Par contraste, c’était le temps aussi de la découverte de ma propre cruauté. Étais-je désireux d’emporter avec moi quelque chose de cette ivresse sensuelle ou simplement avide de posséder ces êtres aux formes extraordinaires dont j’apprenais par cœur les noms communs et les noms latins ? J’enfermais pêle-mêle dans des bocaux, des terrariums bricolés, des aquariums rafistolés, tritons, couleuvres, têtards et dytiques, sans parvenir à reconstituer quoi que ce soit de leur biotope, les condamnant à une mort certaine dont seuls réchappaient ceux qu’il fallait finalement me résoudre à relâcher.

Il m’aura fallu du temps, bien trop de temps, pour comprendre ce que nous devons aux animaux. « Car l’animal, écrit Henry Beston dans La Maison du bout du monde, ne doit pas être mesuré par l’homme. Dans un monde plus ancien et plus complet que le nôtre, il se meut, achevé et parfait, doué d’une perfection que nous avons perdue (à moins que nous ne l’ayons jamais atteinte), guidé par des voix que nous n’entendrons plus jamais. Les animaux ne sont pas nos frères, ils ne sont pas nos vassaux : ils constituent un autre peuple, pris avec nous dans le réseau de la vie et du temps, prisonniers avec nous de la splendeur et du laborieux travail de la terre. »

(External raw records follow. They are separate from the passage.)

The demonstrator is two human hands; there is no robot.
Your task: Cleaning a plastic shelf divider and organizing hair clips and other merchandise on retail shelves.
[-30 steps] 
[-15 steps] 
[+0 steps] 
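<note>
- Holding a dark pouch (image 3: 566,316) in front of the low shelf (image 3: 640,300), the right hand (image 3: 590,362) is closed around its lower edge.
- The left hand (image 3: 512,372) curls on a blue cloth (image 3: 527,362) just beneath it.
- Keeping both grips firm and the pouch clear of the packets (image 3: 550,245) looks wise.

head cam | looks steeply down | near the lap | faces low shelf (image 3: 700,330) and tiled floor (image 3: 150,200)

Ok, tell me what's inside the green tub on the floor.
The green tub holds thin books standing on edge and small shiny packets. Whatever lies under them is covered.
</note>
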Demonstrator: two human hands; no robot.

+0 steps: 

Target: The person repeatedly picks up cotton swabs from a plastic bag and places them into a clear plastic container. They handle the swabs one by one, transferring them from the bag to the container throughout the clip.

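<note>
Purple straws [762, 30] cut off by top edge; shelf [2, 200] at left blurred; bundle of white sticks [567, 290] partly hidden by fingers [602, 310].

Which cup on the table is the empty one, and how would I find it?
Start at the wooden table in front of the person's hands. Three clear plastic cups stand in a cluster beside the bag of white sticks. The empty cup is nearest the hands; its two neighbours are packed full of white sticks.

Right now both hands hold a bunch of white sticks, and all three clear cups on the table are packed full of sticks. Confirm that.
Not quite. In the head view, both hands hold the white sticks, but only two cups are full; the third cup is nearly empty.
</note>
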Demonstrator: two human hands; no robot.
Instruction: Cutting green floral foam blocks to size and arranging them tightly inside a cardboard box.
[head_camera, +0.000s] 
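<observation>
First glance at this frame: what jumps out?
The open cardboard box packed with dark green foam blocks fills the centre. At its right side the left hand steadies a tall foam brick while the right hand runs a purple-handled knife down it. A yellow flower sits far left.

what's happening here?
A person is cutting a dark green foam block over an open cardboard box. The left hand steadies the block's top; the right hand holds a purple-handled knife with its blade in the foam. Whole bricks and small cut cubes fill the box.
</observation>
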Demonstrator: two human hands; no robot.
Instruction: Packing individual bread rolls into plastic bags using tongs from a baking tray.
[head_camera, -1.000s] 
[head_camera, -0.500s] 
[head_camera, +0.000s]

Des voix secrètes, infiniment modestes, se sont tues

Aujourd’hui, une rocade ralliant Toulouse borde le lotissement où j’ai grandi. Quelques prés subsistent par endroits entre les nouvelles résidences aux accès sécurisés, une centrale de traitement des eaux usées, un champ de panneaux solaires. Les fossés se sont asséchés, ont été enterrés. L’Aussonnelle ne charrie plus que des morceaux de polystyrène ou des amas de mousse jaunâtre qui s’attardent pesamment au pied des joncs.

Quelque chose s’est éteint en silence, et continue de s’éteindre, sans que nous en ayons conscience, ou ne paraissions vouloir nous en émouvoir véritablement. Des voix secrètes, infiniment modestes, se sont tues, emportant avec elles une part de ce qu’ensemble, avec elles, nous formions : la communauté du sensible.

Parfois, sur une berge triste, il arrive qu’un vieil enfant se souvienne, le cœur lourd de nostalgie, de cet enchantement du monde qu’il avait cru effleurer du doigt.